* **What is required**: Copy the lines below, word for word, from the first through the line containing "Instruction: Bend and". Leave the pictures out.

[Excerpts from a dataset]

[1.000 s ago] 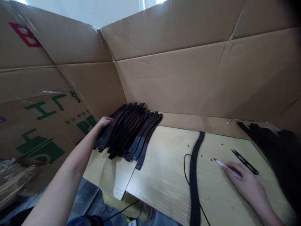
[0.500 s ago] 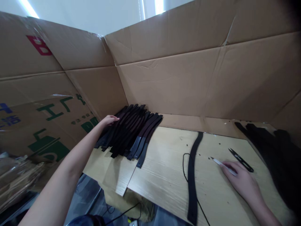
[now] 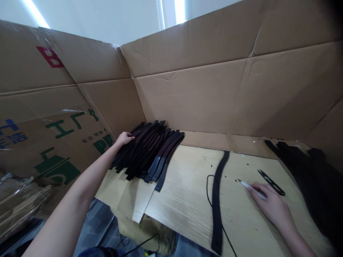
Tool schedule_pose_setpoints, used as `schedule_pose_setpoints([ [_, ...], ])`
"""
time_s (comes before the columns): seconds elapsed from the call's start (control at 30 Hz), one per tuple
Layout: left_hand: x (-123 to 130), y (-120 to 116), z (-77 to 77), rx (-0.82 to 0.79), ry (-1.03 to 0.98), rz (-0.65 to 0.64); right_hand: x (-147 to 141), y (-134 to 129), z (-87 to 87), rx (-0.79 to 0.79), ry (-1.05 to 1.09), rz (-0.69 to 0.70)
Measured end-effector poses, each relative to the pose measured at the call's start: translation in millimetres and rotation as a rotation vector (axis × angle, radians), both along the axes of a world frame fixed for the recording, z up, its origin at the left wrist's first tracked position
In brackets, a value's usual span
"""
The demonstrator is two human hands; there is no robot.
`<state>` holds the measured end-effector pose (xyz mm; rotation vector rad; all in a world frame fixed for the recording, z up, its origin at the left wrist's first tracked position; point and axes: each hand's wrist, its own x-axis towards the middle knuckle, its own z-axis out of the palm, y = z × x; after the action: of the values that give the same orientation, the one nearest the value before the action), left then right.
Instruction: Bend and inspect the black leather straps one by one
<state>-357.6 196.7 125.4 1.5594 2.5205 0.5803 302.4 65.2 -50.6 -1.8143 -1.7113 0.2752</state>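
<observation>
At the left edge of a pile of dark curved straps (image 3: 150, 142), my left hand (image 3: 125, 138) has its fingers closed on one black strap (image 3: 139, 139); the fingertips are partly hidden. My right hand (image 3: 269, 203) rests low over the tabletop, closed around a white pencil (image 3: 249, 186) whose point faces left. Between the hands, a single black strap (image 3: 217, 200) lies lengthwise on the table, with a thin black cord (image 3: 207, 189) looping out from beside it. Black thread snips (image 3: 270, 182) lie just beyond my right hand.
Cardboard walls (image 3: 187, 96) enclose the back and left of the wooden table (image 3: 182, 192). More black straps (image 3: 308, 171) are heaped at the right. Small dark scraps dot the tabletop. At the lower left is crumpled clear plastic (image 3: 21, 203).
The view has shifted slightly. At the left hand, a strap on the pile has moved a little to the right and now lies over others. The right hand keeps its hold on the pencil.
</observation>
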Motion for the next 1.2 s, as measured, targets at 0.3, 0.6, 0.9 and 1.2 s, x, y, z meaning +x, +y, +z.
schedule_pose_setpoints([
  [0.3, -28, -7, 5.1, 0.034, 0.059, 0.117, 0, 1, -0.9, 0.005, -0.008, 0.005],
  [0.6, -34, -8, -6.2, 0.1, 0.172, 0.083, -1, 0, -0.1, 0.007, 0.015, 0.012],
  [0.9, -6, 9, 1.0, -0.139, 0.092, -0.107, -1, 1, -1.2, 0.008, 0.011, 0.012],
  [1.2, -4, 19, -10.8, -0.156, 0.186, -0.096, 0, 1, -3.2, 0.004, 0.009, 0.009],
])
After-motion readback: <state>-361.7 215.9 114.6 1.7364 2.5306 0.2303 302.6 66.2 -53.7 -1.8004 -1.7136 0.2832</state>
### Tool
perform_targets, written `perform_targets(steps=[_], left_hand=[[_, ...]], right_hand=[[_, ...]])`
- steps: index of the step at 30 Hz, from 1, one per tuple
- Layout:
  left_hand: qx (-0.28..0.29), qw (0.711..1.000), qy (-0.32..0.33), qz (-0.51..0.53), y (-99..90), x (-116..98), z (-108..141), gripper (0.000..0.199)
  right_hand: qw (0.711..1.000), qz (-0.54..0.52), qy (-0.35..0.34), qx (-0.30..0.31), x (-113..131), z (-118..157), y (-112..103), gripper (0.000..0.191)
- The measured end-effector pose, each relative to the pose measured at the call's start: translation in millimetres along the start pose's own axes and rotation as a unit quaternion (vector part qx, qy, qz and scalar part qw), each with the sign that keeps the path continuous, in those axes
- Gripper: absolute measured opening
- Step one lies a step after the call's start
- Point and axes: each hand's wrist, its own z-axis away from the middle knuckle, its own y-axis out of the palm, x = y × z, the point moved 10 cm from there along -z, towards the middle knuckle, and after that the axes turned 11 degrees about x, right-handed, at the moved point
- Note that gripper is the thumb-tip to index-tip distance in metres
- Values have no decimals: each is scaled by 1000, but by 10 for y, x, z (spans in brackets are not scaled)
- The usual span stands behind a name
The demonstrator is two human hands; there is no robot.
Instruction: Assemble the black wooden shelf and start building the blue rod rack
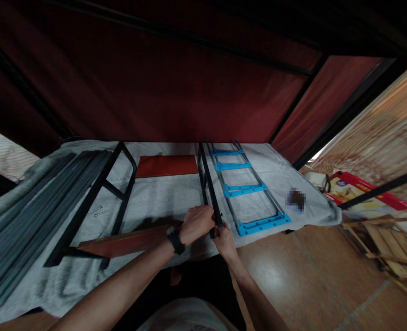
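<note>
Both grips, left hand (198, 224) and right hand (226, 240), clamp black bracket (210, 184), lower centre, near white cloth (275, 161) edge; narrow gap to blue rack (263, 224).

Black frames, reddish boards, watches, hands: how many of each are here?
Black frames: 2 (held frame, other frame)
Reddish boards: 2 (far board, near board)
Watch: 1
Hands: 2 (left hand, right hand)
Total: 7

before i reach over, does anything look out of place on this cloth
Yes, slightly: small metal bits lie loose on the cloth, within the black frame's left side. A pixelated patch at right hides something brownish. I see no obvious spill.
</note>
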Motion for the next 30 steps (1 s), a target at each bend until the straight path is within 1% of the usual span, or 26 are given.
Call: perform_targets(steps=[4, 6, 10, 14, 17, 24, 30], left_hand=[[-46, 999, 5, -13, -36, 42, 25, 17], [-56, 998, 3, -13, -58, 71, 41, 17], [-49, 999, -3, -7, -103, 95, 64, 18], [-42, 999, -3, -4, -118, 81, 76, 17], [-37, 999, 3, -5, -106, 64, 79, 16], [-38, 999, 6, -8, -143, 60, 103, 20], [-30, 999, -17, 0, -100, 79, 92, 19]], right_hand=[[989, -141, 30, 24, -173, -31, 77, 9], [982, -179, 37, 37, -212, -45, 121, 12], [975, -216, 38, 47, -192, -70, 151, 20], [974, -219, 35, 50, -156, -88, 132, 31], [976, -206, 32, 58, -154, -90, 128, 35], [987, -147, 24, 62, -161, -90, 106, 31], [983, -163, 23, 76, -182, -94, 159, 25]])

* **Exercise result**:
[1.000 s ago] 
[0.500 s ago] 
[now] 
Tool schedule_pose_setpoints, used as `schedule_pose_setpoints([ [_, ...], ])`
"""
time_s (comes before the columns): seconds elapsed from the call's start (control at 30 Hz), one per tuple
Layout: left_hand: x (-123 to 130), y (-120 to 116), z (-77 to 77), rx (-0.82 to 0.79), ry (-1.03 to 0.98), rz (-0.65 to 0.64); right_hand: x (-147 to 141), y (-134 to 129), z (-87 to 87), rx (-0.79 to 0.79), ry (-1.05 to 1.09), rz (-0.69 to 0.70)
Measured end-effector poses, each relative to the pose measured at the call's start: translation in millimetres and rotation as a rotation vector (axis × angle, radians), both along the axes of a world frame fixed for the recording, z up, its origin at the left wrist's first tracked position
In brackets, a value's usual span
"""
The demonstrator is two human hands; there is no robot.
`<state>` holds the measured end-effector pose (xyz mm; rotation vector rad; all in a world frame fixed for the recording, z up, its origin at the left wrist's first tracked position; point and axes: each hand's wrist, its own x-axis towards the middle knuckle, its own z-axis out of the palm, y = z × x; after the action: of the values that give the same orientation, the one nearest the value before the action), left then right.
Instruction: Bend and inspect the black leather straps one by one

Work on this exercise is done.